16 comments

  • blopker 2 hours ago
    Nice! I really like how many variations on this idea are coming out. MacWhisper used to be great, but is kinda of a buggy mess now.

    I'm making my own, for personal use. I did a survey of many and they all (that I could find) skip the fundamentals.

    The major issues that I've run into:

    - Crash recovery. Most of these apps are incredibly buggy and crash all the time, taking the recorded audio with them. Macwhisper is incredibly bad at this.

    - Disk space. Many of these apps save wav files to disk. After a few hours of meetings, you may end up with gigabytes eaten.

    - Microphone bleed. People don't always use headphones, the system mic will pick up the speaker sounds, causing duplicate (approximately) transcriptions.

    I've yet to find a solution that handles all these correctly, let alone having high quality transcriptions.

    Anyway, most of these apps are built around https://github.com/FluidInference/FluidAudio, if anyone is curious. Their readme has a big list of similar apps as well.

    • jv22222 2 hours ago
      Nice tip on FluidAudio that's the kind of thing I've been looking for. Thanks!
    • highmastdon 1 hour ago
      I’m using MacParakeet these days. If your language is supported, definitely give it a try. It’s much faster and lower footprint
  • Myrmornis 23 minutes ago
    I will be happy to spend £10 on this. One feature question though -- does it continue transcribing the meeting even if I've turned my volume down / muted it?
  • robertkarl 1 hour ago
    This looks sick. I was going to download it but for $10 I am more willing to attempt asking Claude to implement something like it, than to purchase.

    I would be more willing to purchase if it was open source and I could build from source to try it first.

    • addozhang 21 minutes ago
      I don't really recommend it. If the software is a one-time purchase, there's no need to rewrite it with an LLM. Rewriting the tokens could cost more than just $10.
      • anonymouse008 15 minutes ago
        * full price tokens, yes

        Not the subsidized subs

    • satvikpendem 39 minutes ago
      It's kinda funny how frontier LLMs change the game when it comes to software. If it becomes so good to make whatever little utility you want, why would I pay 10 dollars when an AI subscription is 20 bucks and I can build way more in a month for that $20? Especially since it's very likely people on show HN have simply used AI anyway, so why would I pay for your prompts?
  • denbyc 3 hours ago
    I'd love to have a purchase option not tied to the App Store if possible. I don't use an Apple account with my Mac, but I would love to try Trace.
    • addozhang 20 minutes ago
      Agreed, no need to tie it into Apple either.
  • addozhang 18 minutes ago
    非常不错的一件产品,也是我一直想要的,但是我更多会议是在公司的 mac 上,但肯定不允许我安装这类软件,虽然我愿意自己付费购买。
  • mushufasa 3 hours ago
    This looks like a good approach, though I would expect this to be a native macOs feature within 12 months -- this seems totally like it fits into their product roadmap.
  • nkmnz 3 hours ago
    Which Speech-to-Text is used? Is it possible to configure it? This might be crucial for supporting languages other than English - the model that comes built-in with macOS fails completely for German.
  • frabia 3 hours ago
    Super interesting! How accurate is the local model to transcribe audio compared to other cloud services? E.g. Google Meet, Otter, Granola, etc.
    • watchlight 2 hours ago
      A lot of the available models are Whisper or Faster-Whisper derived and shared across multiple apps. The tier names are often funny... "Tiny" "base" "small" "medium" "large" "large-v2" "large-v3" "large-v3-turbo" -en only variants, etc.

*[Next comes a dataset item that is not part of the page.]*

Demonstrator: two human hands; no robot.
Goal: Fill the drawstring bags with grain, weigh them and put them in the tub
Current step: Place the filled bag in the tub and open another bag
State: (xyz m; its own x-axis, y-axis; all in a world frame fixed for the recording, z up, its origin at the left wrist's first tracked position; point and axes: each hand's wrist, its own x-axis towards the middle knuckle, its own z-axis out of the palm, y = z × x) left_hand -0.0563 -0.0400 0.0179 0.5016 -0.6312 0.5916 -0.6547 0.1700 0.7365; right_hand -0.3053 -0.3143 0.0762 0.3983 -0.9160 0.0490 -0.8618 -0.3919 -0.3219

      In my experience, medium is often the sweet spot for English accuracy vs speed, especially if following-up with a post-processing pass. The large options are all fine, but can severely slow it down. There are some speed checks on my website if you're curious (link not posted because I don't want to hijack another post's app).

  • watchlight 7 hours ago
    Agreed with JohnBiz, the moment flagging is interesting and unusual, and a nice contrast to passive transcription. I only recently learned about MacWhisper (I'm Windows primarily) and was floored to learn how expensive the Pro option is. Nowadays it's not so hard to have some-level of DIY transcription, so crazy that it's priced with a premium.

    What's your diarization pipeline? Pyannote?

    I'd taken a different approach that used a LLM clean-up pass to summarize and progressively compress the transcript for ultra-long content, but I like the idea of targeted "pay attention here" flags.

  • nazca 3 hours ago
    I've been looking for this exact thing!
  • overflowy 3 hours ago
    Does it support multiple languages?
  • ipotapov 18 hours ago
    [dead]
  • JohnBizBiz 18 hours ago
    [flagged]
    • ZoneZealot 1 hour ago
      HN is not the place for LLM generated advertisements
  • satvikpendem 3 hours ago
    I don't see how this is different to literally the dozens of other offline transcription apps, many open source even unlike this one.